The report said that the global economic recovery is facing great resistance because of the impact of COVID-19, the continuous labor shortage and supply chain disruption, and rising inflationary pressures.

Liu Zhenmin, Deputy Secretary General of the United Nations responsible for economic and social affairs, said at the press conference on the same day, with the new wave of infection caused by the variation of the COVID-19 COVID-19, the personnel and economic losses caused by COVID-19 are expected to increase further. Without a co-ordination mechanism including universal vaccination and a sustained global response to contain COVID-19, the epidemic will continue to pose a major risk to the inclusive and sustainable recovery of the world economy.

The report said that the employment situation is expected to be much lower than the pre epidemic level in the next two years or more. Labor shortages in developed economies exacerbate supply chain challenges and inflationary pressures. At the same time, employment growth in developing countries remains weak due to the slow progress of vaccination and limited stimulus spending policies. Against the background of weak employment recovery, it is expected that the number of extremely poor people will be much higher than before the epidemic, and the number of poor people in the most vulnerable economies will further increase. By 2023, absolute poverty in Africa will continue to rise. In addition, affected by the epidemic, the employed population of women, especially women in developing countries, will decrease sharply.

The report points out that the limited financial space and financing constraints of many developing countries continue to restrict the government's ability to respond to the epidemic and other related expenditures. In the context of rising inflationary pressure, central banks have begun to relax their unconventional monetary policy in response to the crisis. The fiscal and debt situation is particularly challenging for many low-income developing countries. Unsustainable external debt burden, additional borrowing during the epidemic and increasing debt servicing costs have put many countries on the verge of debt crisis.
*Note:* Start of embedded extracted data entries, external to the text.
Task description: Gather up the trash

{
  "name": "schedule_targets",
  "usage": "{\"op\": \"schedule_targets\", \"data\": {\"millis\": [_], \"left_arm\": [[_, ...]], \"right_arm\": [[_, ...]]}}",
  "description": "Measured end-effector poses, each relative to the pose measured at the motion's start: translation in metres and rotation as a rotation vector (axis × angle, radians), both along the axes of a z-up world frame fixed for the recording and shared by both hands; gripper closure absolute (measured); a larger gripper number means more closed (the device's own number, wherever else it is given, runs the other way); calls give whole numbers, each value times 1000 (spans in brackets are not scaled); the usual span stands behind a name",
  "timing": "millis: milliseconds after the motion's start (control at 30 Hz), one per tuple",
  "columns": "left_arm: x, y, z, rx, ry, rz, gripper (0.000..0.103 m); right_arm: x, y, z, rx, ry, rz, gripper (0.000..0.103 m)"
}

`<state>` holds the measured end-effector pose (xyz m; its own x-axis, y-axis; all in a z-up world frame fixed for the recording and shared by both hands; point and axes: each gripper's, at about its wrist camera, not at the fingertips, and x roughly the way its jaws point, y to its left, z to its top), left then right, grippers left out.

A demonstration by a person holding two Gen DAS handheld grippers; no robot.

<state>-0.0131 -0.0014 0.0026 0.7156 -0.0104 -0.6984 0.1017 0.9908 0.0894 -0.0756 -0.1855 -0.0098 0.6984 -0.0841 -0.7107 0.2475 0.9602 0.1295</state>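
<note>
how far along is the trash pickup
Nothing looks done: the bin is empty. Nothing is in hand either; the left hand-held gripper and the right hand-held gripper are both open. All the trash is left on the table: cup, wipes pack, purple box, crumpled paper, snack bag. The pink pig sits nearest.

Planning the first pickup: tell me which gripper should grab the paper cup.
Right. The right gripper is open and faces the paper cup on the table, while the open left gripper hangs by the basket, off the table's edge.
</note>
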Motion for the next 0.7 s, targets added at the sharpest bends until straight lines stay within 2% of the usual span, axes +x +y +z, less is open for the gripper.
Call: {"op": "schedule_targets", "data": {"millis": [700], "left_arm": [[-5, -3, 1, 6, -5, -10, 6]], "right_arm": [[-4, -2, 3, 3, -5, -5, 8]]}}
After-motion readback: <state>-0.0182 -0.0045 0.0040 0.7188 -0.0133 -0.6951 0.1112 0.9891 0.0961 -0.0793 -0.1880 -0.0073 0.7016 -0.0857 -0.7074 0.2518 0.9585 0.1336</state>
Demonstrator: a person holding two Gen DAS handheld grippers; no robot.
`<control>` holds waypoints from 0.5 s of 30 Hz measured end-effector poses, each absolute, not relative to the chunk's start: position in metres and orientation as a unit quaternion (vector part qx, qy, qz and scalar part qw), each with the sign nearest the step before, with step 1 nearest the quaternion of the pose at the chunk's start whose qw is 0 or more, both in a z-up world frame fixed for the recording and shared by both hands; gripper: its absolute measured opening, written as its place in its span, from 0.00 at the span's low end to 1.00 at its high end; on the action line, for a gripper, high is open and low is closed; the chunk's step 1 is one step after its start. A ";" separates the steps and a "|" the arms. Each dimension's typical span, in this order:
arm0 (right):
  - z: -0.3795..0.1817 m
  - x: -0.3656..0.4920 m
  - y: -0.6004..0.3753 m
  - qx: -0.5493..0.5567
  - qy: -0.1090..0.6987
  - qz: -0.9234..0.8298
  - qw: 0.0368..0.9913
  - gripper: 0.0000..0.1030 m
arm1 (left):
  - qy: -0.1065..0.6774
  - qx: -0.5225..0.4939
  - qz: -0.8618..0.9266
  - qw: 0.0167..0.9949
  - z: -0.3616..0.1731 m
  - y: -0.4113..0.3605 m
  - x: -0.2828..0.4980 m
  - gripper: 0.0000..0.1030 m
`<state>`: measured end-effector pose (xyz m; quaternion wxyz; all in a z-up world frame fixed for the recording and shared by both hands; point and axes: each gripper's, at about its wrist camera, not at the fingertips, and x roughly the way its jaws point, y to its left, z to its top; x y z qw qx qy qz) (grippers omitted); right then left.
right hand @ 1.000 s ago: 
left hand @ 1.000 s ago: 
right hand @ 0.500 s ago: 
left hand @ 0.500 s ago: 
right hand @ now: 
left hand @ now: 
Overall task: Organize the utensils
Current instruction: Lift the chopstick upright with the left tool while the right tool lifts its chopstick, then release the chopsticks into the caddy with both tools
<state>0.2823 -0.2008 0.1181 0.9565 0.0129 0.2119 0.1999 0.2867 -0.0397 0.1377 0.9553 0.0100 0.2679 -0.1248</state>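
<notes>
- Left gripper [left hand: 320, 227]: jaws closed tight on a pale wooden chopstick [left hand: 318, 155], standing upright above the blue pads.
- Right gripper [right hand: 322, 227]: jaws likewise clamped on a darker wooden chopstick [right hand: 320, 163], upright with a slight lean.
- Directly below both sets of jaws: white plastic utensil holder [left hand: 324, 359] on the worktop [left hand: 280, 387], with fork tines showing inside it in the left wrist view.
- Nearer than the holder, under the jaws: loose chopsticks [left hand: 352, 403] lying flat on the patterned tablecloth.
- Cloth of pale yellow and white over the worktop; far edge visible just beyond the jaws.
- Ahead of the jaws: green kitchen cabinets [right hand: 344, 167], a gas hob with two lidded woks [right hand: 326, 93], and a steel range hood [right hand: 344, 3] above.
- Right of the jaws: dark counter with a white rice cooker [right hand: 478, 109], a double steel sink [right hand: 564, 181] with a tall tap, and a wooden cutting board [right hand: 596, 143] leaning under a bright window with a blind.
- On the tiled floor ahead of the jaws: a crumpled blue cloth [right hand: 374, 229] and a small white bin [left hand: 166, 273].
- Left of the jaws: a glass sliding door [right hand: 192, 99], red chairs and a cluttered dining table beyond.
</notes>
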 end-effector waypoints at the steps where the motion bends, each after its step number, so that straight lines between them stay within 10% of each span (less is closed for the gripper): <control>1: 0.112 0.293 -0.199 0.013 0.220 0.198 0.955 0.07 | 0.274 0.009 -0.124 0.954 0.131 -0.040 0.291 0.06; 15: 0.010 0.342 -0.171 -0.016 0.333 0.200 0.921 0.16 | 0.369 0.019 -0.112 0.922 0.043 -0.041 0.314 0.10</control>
Hamid Rashid, the lead author of the report, said at the press conference that developed countries should orderly reduce asset purchases and reduce their balance sheets in order to maintain financial stability and ensure debt sustainability.

On the 11th of this month, the World Bank released the latest global economic outlook report. It is expected that the global economy will grow by 5.5% and 4.1% in 2021 and 2022 respectively, and will further slow down to 3.2% in 2023.